### Required work
With the pictures left out, retype exactly the lines below starting at the line that contains "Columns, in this" and ending at the line that contains "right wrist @".

### Given information
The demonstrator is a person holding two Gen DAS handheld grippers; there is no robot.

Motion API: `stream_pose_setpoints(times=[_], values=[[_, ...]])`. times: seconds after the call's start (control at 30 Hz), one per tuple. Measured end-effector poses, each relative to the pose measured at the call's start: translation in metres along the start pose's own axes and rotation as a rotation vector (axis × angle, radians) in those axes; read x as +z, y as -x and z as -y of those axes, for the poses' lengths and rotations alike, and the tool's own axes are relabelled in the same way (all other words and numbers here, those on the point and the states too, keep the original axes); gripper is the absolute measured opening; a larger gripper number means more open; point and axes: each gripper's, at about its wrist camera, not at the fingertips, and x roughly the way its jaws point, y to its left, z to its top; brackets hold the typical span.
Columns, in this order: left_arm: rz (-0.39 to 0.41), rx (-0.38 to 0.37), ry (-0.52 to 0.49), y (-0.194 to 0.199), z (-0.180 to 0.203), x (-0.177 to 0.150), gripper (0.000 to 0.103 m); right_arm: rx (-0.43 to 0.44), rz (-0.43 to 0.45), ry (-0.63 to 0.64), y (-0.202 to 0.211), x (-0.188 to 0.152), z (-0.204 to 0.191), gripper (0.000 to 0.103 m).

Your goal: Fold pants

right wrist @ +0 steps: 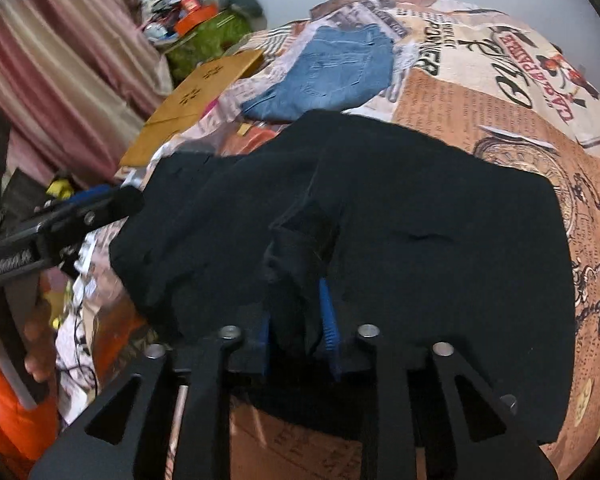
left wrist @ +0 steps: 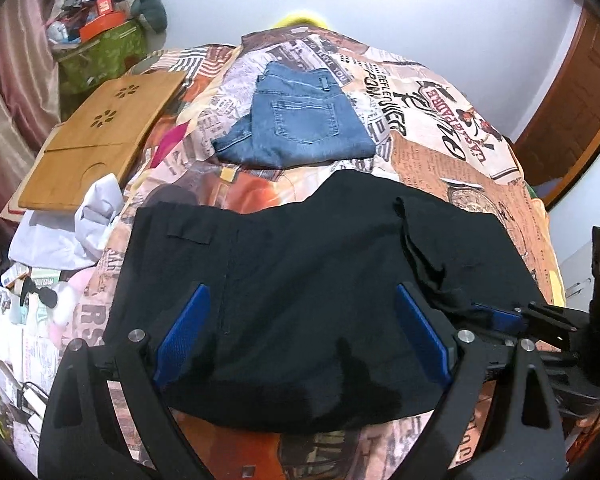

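Black pants [left wrist: 300,280] lie spread across the near part of the bed, partly folded; they also fill the right wrist view [right wrist: 420,240]. My left gripper [left wrist: 304,320] is open and empty, hovering over the pants with its blue pads [left wrist: 188,328] wide apart. My right gripper [right wrist: 298,320] is shut on a raised fold of the black pants and lifts it slightly. It shows at the right of the left wrist view [left wrist: 496,314], holding the pants' right edge.
Folded blue jeans [left wrist: 296,120] lie farther back on the printed bedspread [left wrist: 440,128]. A wooden lap tray [left wrist: 96,140] and white cloth [left wrist: 72,232] sit on the left. A cluttered green box [left wrist: 100,48] stands by the curtain.
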Motion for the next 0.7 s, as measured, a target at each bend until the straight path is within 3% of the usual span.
stream_pose_setpoints(times=[0.07, 0.23, 0.3, 0.43, 0.6, 0.7], values=[[0.013, -0.008, -0.016, 0.001, 0.009, 0.005, 0.093, 0.022, -0.004, 0.005, 0.010, 0.002, 0.003, 0.042], [0.082, -0.007, -0.077, 0.006, 0.041, 0.023, 0.093, 0.010, 0.055, 0.011, 0.043, 0.010, 0.011, 0.047], [0.099, -0.005, -0.125, 0.006, 0.058, 0.032, 0.094, -0.029, 0.109, 0.008, 0.060, 0.014, 0.021, 0.057], [0.106, -0.032, -0.210, -0.002, 0.093, 0.048, 0.094, -0.134, 0.160, 0.008, 0.080, 0.025, 0.049, 0.057], [0.080, -0.021, -0.299, -0.028, 0.132, 0.058, 0.094, -0.218, 0.133, 0.005, 0.069, 0.037, 0.082, 0.057], [0.005, -0.038, -0.341, -0.057, 0.150, 0.059, 0.094, -0.209, 0.091, -0.026, 0.053, 0.040, 0.100, 0.057]])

### The completed task
Columns, in this order: left_arm: rz (-0.39 to 0.41), rx (-0.38 to 0.37), ry (-0.52 to 0.49), y (-0.194 to 0.199), z (-0.180 to 0.203), x (-0.177 to 0.150), gripper (0.000 to 0.103 m); right_arm: rx (-0.43 to 0.44), rz (-0.43 to 0.45), ry (-0.63 to 0.64), y (-0.202 to 0.211), x (-0.188 to 0.152), z (-0.204 to 0.191), gripper (0.000 to 0.103 m).

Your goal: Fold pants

right wrist @ +0 steps: 

Nothing else remains for this exercise.